Pudong today is perhaps how The Bund would have looked to people 100 years ago. The extraordinary buildings are going up extremely quickly, with one tallest building rapidly being overtaken by the next. This building is the elegant Jin Mao tower, until 2007, China's tallest, now both of its immediate neighbours are taller.

These are currently the world's second, sixth and sixteenth tallest buildings:



Just before dusk, I bought a ticket to the viewing platform on the 100th floor of the (japanese financed) Shanghai World Financial Centre, aka the bottle opener. It's already being dwarfed by it's unfinished neighbour the (chinese owned) Shanghai Tower.

The view was quite spectacular as the day drew in and the famous light show began.

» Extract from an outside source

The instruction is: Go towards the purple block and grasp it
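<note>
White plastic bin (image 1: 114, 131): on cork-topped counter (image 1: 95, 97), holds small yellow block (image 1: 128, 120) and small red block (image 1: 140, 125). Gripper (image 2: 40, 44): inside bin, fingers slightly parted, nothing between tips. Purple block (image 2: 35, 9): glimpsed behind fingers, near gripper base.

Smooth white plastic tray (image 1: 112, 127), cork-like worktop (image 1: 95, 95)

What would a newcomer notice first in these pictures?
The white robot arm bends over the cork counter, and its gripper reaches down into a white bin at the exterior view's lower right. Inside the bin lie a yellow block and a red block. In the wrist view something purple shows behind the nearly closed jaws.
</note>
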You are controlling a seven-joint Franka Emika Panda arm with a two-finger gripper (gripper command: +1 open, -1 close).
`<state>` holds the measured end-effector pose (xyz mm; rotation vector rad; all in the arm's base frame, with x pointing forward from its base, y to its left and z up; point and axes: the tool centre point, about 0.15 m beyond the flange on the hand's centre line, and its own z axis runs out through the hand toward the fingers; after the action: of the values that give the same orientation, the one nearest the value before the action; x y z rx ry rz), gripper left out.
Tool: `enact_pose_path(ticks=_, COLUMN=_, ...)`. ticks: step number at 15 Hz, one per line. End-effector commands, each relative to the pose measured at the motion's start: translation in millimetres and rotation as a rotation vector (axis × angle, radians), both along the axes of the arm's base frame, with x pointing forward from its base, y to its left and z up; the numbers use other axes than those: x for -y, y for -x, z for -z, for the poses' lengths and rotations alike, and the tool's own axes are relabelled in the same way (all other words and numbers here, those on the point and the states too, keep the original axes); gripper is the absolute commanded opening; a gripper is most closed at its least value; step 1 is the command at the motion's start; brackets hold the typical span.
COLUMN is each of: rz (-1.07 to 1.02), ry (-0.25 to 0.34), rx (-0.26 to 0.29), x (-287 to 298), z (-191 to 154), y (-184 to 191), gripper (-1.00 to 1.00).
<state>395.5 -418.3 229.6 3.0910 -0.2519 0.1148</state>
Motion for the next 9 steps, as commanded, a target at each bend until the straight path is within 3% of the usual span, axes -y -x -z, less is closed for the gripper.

This is a vision of the future for the worlds' privileged urbanites.

The Shanghai Tower, topped out, but still being completed.

Pudong at dusk

The Jin Mao tower, as elegant as the Chrysler building.

The Oriental Pearl, the earliest of the big towers of Pudong

Raised walkways channel pedestrians between the skyscrapers and through luxury malls of international super brands.

I decided against blowing a month's wages on a Christian Dior coat and instead went in search of aforementioned martinis. To get back to The Bund, I had to use the Metro, which after just twenty years of construction has just become the longest such network in the world, and will soon surpass Moscow's and Tokyo's as the busiest. Like all the other metros in China, its also seriously cheap. A ticket to anywhere on the metro cost about 40 pence. Why they can't do it for that price in London I don't know.